The trees are called dioecious (‘two houses’) because male and female flowers grow on different trees. To increase yield, commercial growers plant cuttings from female trees rather than seeds; they interplant only a few male trees, and they hand-pollinate the female flowers. The resulting dates are oval in shape, up to 2.5 inches long, and vary from red to yellow when unripe. Fruit thinning and almost all orchard work are done by hand.

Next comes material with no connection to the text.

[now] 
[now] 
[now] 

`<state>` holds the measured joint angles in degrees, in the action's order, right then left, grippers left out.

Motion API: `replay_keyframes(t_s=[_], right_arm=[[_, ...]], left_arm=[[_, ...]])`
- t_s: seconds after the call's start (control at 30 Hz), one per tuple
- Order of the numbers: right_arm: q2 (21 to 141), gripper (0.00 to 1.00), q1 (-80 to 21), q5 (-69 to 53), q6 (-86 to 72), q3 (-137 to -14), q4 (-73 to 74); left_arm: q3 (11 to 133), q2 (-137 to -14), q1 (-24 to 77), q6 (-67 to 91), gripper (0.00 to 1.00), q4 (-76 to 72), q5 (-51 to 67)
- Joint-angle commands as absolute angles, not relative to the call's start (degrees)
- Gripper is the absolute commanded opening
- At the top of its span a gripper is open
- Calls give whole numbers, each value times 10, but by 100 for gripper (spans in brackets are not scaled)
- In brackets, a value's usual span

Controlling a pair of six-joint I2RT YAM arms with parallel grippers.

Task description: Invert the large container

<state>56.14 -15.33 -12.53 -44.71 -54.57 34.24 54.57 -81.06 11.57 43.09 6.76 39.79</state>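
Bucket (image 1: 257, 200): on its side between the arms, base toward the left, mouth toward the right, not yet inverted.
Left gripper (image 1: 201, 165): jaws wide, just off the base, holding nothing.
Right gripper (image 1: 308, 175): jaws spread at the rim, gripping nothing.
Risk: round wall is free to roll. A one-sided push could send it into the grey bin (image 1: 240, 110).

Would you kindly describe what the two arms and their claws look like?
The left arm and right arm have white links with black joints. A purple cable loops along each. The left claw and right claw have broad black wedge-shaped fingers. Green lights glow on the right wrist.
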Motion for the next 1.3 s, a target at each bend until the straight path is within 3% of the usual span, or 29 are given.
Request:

The over 3,000 varieties worldwide are classified as soft (e.g. ‘Medjool’), semi-dry (e.g. ‘Deglet Noor’) or dry (e.g. ‘Thoory’); they are sweet, contain a big seed and little moisture. The tree needs full sun, access to a regular supply of water and, in the city, professional removal of heavy old leaves. It is not a tree for most Los Angeles gardens. Indigenous cultures use every part of the date palm for food, medicinal or building purposes.